What you will do. Filter the material below down to the lines containing the word "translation".

Records to use.
***

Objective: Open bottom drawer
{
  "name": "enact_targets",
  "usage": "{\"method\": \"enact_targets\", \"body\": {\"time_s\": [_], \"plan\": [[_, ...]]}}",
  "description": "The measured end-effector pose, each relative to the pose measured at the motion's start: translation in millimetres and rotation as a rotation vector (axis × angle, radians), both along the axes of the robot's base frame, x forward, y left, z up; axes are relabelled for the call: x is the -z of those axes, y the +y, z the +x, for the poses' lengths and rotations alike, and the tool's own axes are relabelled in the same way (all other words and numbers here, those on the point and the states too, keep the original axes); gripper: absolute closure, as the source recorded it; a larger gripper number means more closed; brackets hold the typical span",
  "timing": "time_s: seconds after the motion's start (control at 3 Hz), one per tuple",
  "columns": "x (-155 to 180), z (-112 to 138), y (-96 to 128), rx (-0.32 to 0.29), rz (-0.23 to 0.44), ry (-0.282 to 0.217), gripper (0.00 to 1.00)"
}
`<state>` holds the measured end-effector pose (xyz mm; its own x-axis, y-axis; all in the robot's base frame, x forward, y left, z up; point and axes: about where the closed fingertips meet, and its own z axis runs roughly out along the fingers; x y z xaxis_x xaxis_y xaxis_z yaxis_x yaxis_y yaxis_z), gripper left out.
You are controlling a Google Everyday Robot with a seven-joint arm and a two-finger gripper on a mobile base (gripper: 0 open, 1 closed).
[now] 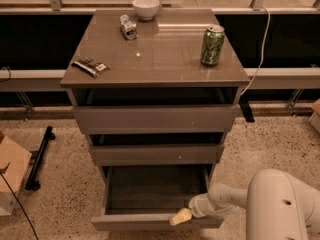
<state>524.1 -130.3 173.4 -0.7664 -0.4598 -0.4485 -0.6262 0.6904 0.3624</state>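
The bottom drawer is the lowest of the cabinet's three drawers and stands pulled far out, its dark grey inside showing. Its taupe-grey front runs along the lower edge of the view. My gripper is at the right part of the drawer's front top edge, with a yellowish fingertip resting on or just inside that edge. The white arm reaches in from the lower right.
The middle drawer and top drawer stand slightly out. On the cabinet top are a green can, a white bowl, a small crushed can and a dark packet. A cardboard box and a black bar lie on the floor at the left.
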Motion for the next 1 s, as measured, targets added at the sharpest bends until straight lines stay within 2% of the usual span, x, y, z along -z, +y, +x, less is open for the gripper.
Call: {"method": "enact_targets", "body": {"time_s": [0.33,1.0], "plan": [[1.8,-39.8,3.9,0.067,0.033,0.059,0.0],[1.4,-71.2,4.4,0.14,0.063,0.111,0.0]]}}
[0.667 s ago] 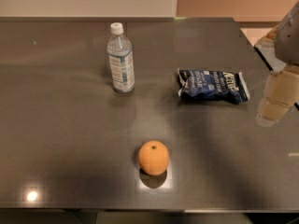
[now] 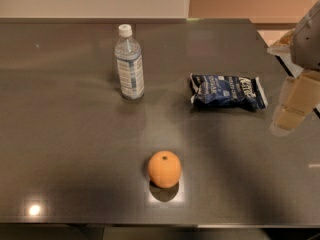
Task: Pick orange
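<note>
The orange (image 2: pixel 164 168) is a small round orange fruit with a dark stem dot. It sits on the dark table (image 2: pixel 70 149) near the front edge, a little right of the middle. My gripper (image 2: pixel 296 104) hangs at the far right edge of the view, above the table's right side. It is well to the right of the orange and farther back, not touching it. It holds nothing that I can see.
A clear water bottle (image 2: pixel 129 64) with a white cap stands upright at the back, left of centre. A dark blue chip bag (image 2: pixel 227 91) lies flat at the back right, just left of my gripper. The table's right edge runs beside the gripper.
</note>
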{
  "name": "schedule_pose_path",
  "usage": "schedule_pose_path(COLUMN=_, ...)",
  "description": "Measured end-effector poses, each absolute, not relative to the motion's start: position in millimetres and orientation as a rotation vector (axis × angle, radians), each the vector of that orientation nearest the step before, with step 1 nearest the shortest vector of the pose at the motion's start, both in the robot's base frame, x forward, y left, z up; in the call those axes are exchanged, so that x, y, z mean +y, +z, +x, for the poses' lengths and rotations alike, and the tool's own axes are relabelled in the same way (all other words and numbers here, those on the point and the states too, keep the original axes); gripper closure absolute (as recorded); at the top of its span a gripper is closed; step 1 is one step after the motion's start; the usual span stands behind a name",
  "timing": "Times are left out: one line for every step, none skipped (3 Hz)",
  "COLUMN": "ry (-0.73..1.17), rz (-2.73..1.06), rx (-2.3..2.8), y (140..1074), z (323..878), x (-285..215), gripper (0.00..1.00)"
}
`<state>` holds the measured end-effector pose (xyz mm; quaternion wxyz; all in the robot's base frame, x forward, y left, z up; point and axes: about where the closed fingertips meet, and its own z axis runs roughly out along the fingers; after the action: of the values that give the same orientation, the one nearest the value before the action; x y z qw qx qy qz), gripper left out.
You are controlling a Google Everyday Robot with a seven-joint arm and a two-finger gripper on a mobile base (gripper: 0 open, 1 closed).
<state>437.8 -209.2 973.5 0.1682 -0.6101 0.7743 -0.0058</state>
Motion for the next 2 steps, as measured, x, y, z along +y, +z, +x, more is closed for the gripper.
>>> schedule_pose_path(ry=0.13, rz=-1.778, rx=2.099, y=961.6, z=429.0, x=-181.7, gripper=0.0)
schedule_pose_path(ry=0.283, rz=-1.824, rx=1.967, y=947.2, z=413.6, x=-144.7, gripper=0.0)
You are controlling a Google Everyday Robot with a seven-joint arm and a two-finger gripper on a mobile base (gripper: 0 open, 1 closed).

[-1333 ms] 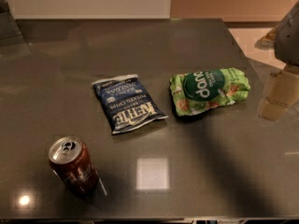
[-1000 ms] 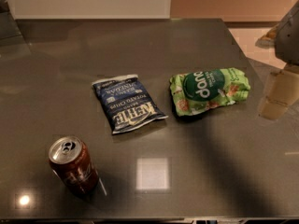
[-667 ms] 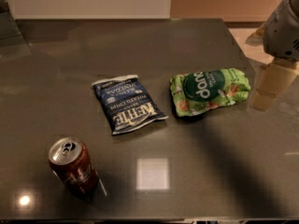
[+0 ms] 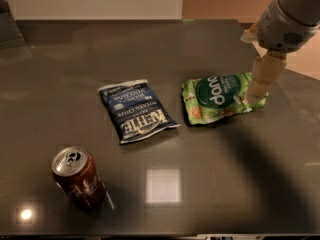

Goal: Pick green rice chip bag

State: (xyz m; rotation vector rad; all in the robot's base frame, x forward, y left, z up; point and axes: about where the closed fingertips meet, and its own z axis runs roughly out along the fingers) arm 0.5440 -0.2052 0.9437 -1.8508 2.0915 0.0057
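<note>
You are looking at a dark, shiny table with a white wall behind it. A square of light shines on the table top.

The green rice chip bag lies flat on the right side of the table. It is light green and crinkly, with a dark green circle and white letters on it. Its long side runs from about 8 o'clock to 2 o'clock.

The gripper hangs over the bag's 2 o'clock end. Most of the bag lies toward 9 o'clock from it. You cannot tell if the gripper is open or closed, or if it touches the bag.

I think you should come down on that near end. The bag looks thin and soft, so it may crumple or slip.

A dark blue Kettle chip bag lies at 9 o'clock from the green one, close but apart. A red soda can stands far off at 8 o'clock.
</note>
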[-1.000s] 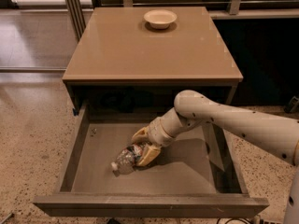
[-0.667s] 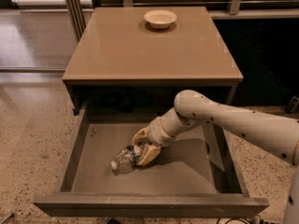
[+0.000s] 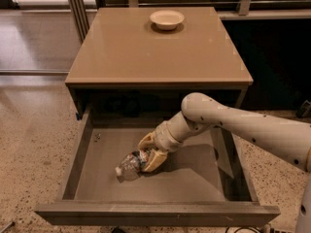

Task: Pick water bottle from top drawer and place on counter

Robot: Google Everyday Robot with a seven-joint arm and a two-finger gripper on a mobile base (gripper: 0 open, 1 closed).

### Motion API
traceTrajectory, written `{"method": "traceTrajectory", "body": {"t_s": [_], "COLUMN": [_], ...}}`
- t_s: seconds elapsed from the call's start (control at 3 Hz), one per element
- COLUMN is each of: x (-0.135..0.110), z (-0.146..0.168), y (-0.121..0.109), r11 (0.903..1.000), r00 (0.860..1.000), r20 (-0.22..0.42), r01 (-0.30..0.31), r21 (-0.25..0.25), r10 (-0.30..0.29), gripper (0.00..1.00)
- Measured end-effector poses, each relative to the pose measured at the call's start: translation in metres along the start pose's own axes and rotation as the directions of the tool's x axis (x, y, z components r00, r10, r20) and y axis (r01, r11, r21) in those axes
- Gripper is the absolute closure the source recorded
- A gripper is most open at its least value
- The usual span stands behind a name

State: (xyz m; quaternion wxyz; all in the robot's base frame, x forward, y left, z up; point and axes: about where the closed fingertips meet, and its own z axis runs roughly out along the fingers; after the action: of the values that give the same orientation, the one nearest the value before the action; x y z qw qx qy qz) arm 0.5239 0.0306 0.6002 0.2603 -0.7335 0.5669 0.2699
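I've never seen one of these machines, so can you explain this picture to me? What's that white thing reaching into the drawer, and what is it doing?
That is a robot's single white arm, coming in from the right. There is only one camera, looking down at a cabinet from the front; where it is mounted is not known. At the arm's tip is a tan gripper, the robot's hand, down inside the open top drawer. It sits at the label end of a small clear water bottle, which lies on its side on the drawer floor. Whether it has clamped the bottle, I cannot tell. The glossy brown counter carries a pale bowl near its back edge.
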Motion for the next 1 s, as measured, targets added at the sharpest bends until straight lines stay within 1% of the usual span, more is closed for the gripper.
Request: {"method": "traceTrajectory", "body": {"t_s": [0.33,0.67,1.0], "x": [-0.044,-0.148,-0.202], "z": [-0.041,-0.141,-0.193], "y": [-0.01,-0.04,-0.062], "r11": [0.9991,0.9858,0.9717], "r00": [0.999,0.985,0.971], "r20": [-0.003,-0.04,-0.057], "r01": [0.041,0.167,0.234], "r21": [-0.007,0.014,0.033], "r10": [-0.041,-0.167,-0.232], "gripper": [1.0,1.0,1.0]}}
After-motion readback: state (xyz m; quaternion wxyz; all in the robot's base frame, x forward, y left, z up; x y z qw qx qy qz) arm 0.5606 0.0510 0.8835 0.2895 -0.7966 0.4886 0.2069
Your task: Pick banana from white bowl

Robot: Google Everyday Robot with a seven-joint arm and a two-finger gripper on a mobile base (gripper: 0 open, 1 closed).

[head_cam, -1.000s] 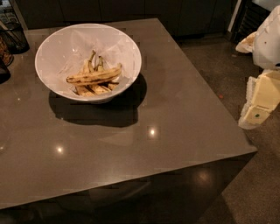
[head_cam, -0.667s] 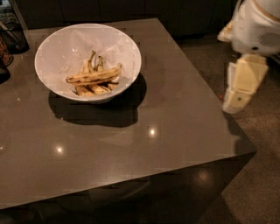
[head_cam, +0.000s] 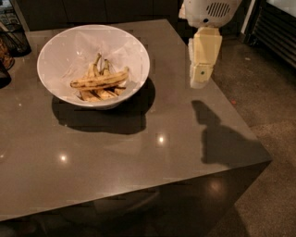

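- The gripper (head_cam: 200, 79) hangs at the upper right of the frame, over the right side of the grey table (head_cam: 138, 157), well apart from the bowl. Whether it is open or closed cannot be told.
- The white bowl (head_cam: 58, 48) sits on the table at upper left.
- 1 long banana (head_cam: 99, 80) lies across the bowl's middle, on top of the shorter browned bananas (head_cam: 102, 94).

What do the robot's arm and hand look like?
The arm has a rounded white housing with dark vent slots. Below it, the hand is a blocky, pale cream piece with a small dark dot, above the table, right of the white bowl. No cables show.
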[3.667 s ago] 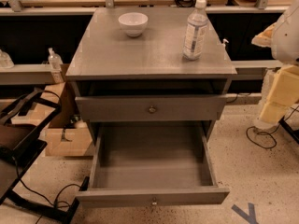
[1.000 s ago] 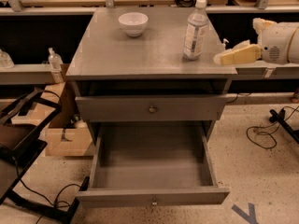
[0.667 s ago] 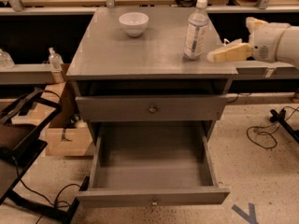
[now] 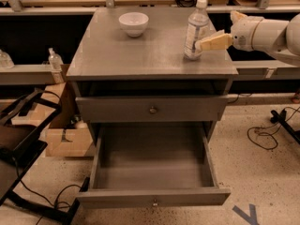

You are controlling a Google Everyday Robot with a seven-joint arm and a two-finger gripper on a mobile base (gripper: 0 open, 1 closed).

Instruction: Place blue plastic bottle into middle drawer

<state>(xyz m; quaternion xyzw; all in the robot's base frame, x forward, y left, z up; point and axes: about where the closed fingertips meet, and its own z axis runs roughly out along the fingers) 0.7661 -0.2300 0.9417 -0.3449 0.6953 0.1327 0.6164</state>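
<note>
The blue plastic bottle [image 4: 196, 28] stands upright near the right rear of the grey cabinet top [image 4: 140, 55]; it is clear with a white cap and a pale label. My gripper [image 4: 216, 30] reaches in from the right at bottle height. It is open, with one tan finger [image 4: 213, 42] pointing at the bottle's lower right side, its tip at or just short of it. The gripper holds nothing. The middle drawer [image 4: 152, 198] is pulled fully out below and its deep box is empty. The drawer front above it [image 4: 152, 109] is shut.
A white bowl [image 4: 133, 23] sits at the back left of the cabinet top. A small clear bottle [image 4: 55, 60] stands on a shelf to the left. A cardboard box [image 4: 65, 135] and black frame [image 4: 23, 153] lie left of the cabinet. Cables [image 4: 267, 135] trail on the right floor.
My gripper has moved left along the right side of the cabinet top, closer to the bottle. The bottle, bowl and drawers have not moved.
</note>
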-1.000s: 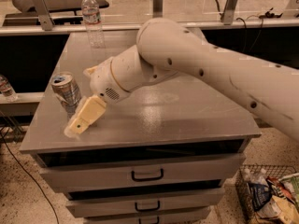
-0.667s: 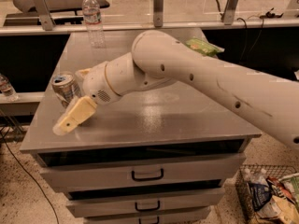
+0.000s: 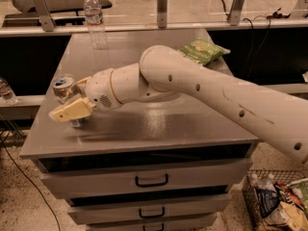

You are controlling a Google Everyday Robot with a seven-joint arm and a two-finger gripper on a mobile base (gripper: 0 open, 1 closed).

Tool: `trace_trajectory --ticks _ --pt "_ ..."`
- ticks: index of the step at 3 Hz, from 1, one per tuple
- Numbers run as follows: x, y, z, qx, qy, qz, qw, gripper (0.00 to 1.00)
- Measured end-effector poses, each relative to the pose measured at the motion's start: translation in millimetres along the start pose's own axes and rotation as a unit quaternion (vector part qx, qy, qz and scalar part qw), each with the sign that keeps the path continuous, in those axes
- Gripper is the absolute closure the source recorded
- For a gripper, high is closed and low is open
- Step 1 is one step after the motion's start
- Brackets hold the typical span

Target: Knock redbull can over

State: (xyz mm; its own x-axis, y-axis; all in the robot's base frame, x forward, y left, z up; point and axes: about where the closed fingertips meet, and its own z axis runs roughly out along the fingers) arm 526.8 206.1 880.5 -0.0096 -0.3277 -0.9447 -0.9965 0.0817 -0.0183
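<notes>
The redbull can [image 3: 63,86] is seen upright near the desk's [image 3: 159,124] left edge, well apart from the water bottle [image 3: 95,19]. The gripper [image 3: 67,100] is set against it, its fingers [image 3: 72,110] spread, one laid across the can's front. A sideways push should be applied high on the can, so that it is tipped rather than slid.

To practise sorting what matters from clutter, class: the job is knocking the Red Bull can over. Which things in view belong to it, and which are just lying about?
Belongs to the job:
redbull can, still standing, front left
claw, right at the can

Just lying about:
water bottle, at the back
green snack bag, back right
</notes>
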Motion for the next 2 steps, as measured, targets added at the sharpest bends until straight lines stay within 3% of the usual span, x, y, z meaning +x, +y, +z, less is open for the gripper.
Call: trace_trajectory --ticks 1,2 --pt "-6.5 -12.8 -22.8 0.026 -0.009 -0.003 0.9996 0.65" --pt "-24.9 -28.7 -58.4 0.059 0.012 -0.033 0.9976 0.88"
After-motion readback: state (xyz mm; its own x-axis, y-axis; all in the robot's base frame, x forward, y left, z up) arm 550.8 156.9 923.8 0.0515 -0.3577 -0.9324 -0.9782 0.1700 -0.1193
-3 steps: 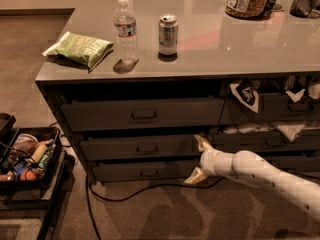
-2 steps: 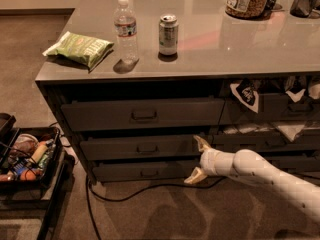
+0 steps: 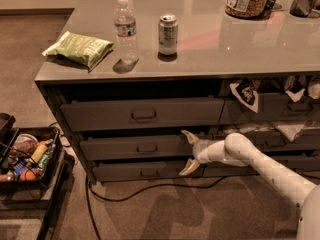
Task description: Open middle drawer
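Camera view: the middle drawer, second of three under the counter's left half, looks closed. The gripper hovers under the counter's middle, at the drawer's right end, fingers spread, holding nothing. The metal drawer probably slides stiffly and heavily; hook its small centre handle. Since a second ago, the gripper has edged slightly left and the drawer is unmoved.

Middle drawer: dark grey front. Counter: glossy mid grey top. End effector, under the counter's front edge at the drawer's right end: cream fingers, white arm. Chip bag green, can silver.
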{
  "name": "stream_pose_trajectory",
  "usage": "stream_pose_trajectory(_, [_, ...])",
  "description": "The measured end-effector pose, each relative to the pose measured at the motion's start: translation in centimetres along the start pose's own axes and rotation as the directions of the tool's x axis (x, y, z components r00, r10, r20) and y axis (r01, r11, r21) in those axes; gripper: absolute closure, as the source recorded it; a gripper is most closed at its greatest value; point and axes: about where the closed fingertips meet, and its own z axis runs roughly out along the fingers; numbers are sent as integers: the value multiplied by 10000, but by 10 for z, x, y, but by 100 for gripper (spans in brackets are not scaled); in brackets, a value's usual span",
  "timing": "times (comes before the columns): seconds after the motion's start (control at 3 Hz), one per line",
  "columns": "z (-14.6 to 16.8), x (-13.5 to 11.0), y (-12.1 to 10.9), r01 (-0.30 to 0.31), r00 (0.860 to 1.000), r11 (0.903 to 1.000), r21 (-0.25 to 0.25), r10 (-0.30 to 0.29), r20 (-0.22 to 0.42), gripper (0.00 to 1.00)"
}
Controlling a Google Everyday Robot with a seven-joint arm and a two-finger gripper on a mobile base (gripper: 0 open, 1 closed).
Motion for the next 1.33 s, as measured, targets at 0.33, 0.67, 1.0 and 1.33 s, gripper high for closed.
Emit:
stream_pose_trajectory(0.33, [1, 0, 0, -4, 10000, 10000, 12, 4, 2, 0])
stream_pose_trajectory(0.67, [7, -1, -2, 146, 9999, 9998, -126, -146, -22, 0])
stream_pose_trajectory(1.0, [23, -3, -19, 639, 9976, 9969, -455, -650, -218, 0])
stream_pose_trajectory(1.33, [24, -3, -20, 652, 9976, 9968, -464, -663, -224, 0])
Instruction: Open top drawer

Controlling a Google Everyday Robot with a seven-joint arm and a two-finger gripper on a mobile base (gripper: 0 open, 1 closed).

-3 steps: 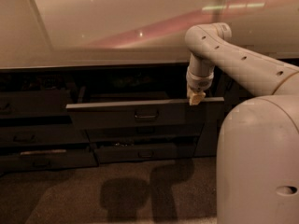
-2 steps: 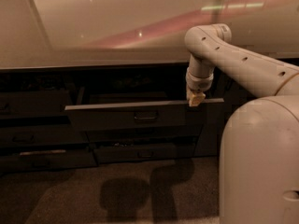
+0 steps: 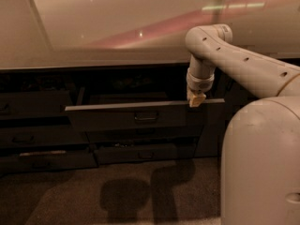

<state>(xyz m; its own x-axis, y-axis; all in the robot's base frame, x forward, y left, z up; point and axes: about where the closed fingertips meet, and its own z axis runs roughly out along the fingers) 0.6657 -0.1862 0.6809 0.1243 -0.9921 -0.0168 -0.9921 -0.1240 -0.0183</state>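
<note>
Top drawer partly out, long axis left-right, front's top edge directly under gripper. Gripper right of loop pull, pointing down; jaws' state: cannot tell. Further travel judged outward.

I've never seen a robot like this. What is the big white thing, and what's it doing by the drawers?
That's a robot. The big white shape on the right is its body, and the white arm reaches out from it. There's just one picture, taken from close beside the body. At the arm's end is the gripper, its grabbing part, at the top edge of the top drawer, which sticks partway out of the dark cabinet. It carries nothing I can see.
</note>
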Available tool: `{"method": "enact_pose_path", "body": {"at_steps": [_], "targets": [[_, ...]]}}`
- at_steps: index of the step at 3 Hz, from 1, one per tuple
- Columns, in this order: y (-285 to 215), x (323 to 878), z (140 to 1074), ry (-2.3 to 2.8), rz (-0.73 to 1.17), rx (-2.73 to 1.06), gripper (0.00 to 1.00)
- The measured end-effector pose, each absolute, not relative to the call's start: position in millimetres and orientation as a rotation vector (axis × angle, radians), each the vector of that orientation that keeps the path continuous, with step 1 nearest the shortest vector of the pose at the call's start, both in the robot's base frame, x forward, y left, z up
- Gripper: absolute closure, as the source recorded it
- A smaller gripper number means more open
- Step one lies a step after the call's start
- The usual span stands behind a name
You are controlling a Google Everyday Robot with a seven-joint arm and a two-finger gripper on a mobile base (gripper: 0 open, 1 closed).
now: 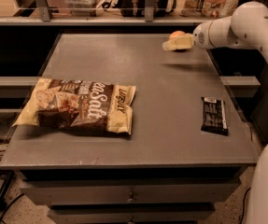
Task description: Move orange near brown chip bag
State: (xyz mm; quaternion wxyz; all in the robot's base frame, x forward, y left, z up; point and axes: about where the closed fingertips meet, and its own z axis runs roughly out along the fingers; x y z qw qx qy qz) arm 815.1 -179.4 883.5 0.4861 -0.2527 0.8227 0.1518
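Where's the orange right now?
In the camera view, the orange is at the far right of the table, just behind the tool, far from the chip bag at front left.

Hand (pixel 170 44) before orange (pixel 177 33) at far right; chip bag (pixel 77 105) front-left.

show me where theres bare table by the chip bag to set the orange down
Widest bare patch of table: between chip bag and snack bar. Also bare: the stretch behind the bag to the back edge. The strip in front of the bag is narrow. Crowded only far right, where the gripper hangs by the orange.
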Motion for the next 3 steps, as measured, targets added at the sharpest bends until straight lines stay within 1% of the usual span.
{"method": "enact_pose_path", "body": {"at_steps": [1,2,3], "targets": [[-183,832,870,2.004,0.37,-0.582,0.0],[-181,850,861,1.992,0.381,-0.559,0.17],[-170,860,858,1.969,0.394,-0.578,0.4]]}}
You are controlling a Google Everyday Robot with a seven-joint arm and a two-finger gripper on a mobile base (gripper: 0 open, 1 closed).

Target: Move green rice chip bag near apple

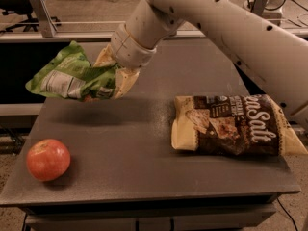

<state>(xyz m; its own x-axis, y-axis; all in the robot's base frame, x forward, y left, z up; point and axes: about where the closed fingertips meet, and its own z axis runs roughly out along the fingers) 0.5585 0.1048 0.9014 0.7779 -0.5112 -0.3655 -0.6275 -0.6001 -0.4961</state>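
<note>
Rice chip bag [67,78], the green one, is up in the air over the table's [134,143] back-left part, and you can see the gripper [114,78] clamped on its right end, tan fingers pinching the crumpled foil. Below it and nearer the camera, your apple [48,159] sits at the front-left corner, well apart from the bag. Off to the right, the Sea Salt bag [231,125] lies flat, clear of the arm.
</note>
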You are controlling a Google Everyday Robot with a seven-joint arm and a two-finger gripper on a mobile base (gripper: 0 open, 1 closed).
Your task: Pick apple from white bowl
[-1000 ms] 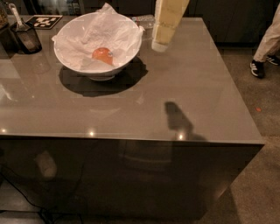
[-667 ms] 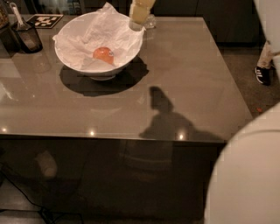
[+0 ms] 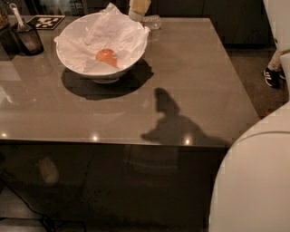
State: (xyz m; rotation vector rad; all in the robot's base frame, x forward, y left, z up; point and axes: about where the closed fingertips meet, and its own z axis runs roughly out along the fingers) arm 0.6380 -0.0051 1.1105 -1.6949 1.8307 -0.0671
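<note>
The white bowl (image 3: 72, 61) stands on the far left part of the table, lined with crumpled white paper (image 3: 113, 31). The apple (image 3: 107, 57), small and orange-red with a shiny spot, lies inside it near the middle. My gripper (image 3: 138, 10) shows as a cream-coloured piece at the top edge, just behind the bowl's far right rim and above the table. It is apart from the apple and holds nothing that I can see. Most of it is cut off by the top edge.
The grey-brown table (image 3: 190, 81) has its front edge near mid-frame. A dark square container with a utensil (image 3: 28, 38) and a black-and-white marker (image 3: 45, 21) sit far left. A small clear object (image 3: 155, 21) lies behind the bowl. My white arm body (image 3: 253, 181) fills the lower right. A person's shoe (image 3: 272, 77) is on the floor at right.
My gripper has moved left and toward the far edge, from right of the bowl to just behind its rim. My white arm body has come into the lower right.
</note>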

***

Written response.
  "description": "The measured end-effector pose, each relative to the pose measured at the motion's start: translation in millimetres and rotation as a rotation vector (axis × angle, radians), both along the axes of the robot's base frame, x forward, y left, z up; axes are relabelled for the call: x is the -z of those axes, y the +y, z the +x, for the poses' lengths and rotations alike, and the tool's own axes are relabelled in the same way (all other words and numbers here, those on the point and the states too, keep the original axes); gripper: absolute closure, as the source recorded it; a larger gripper number means more closed; brackets hold the typical span",
- Measured end-effector poses, each relative to the pose measured at the call's start: translation in metres along the start pose's own axes and rotation as the directions of the tool's x axis (x, y, z components r00, r10, r20) and y axis (r01, r11, r21) in those axes
- Measured end-effector poses, each relative to the pose measured at the motion's start: translation in millimetres along the start pose's own axes and rotation as a unit quaternion (vector part qx, qy, qz and scalar part qw), each with the sign that keeps the path continuous, in those axes
  "description": "The measured end-effector pose, each relative to the pose measured at the motion's start: translation in centimetres along the start pose's own axes and rotation as the directions of the tool's x axis (x, y, z components r00, r10, r20) and y axis (r01, r11, r21) in those axes; gripper: absolute closure, as the source recorded it; a gripper is most closed at its greatest value; point and axes: about where the closed fingertips meet, and its own z axis runs roughly out along the fingers; numbers are sent as integers: the value multiplied by 10000, but by 10 for z, x, y, but by 100 for gripper (spans in brackets are not scaled); in brackets, a value's usual span",

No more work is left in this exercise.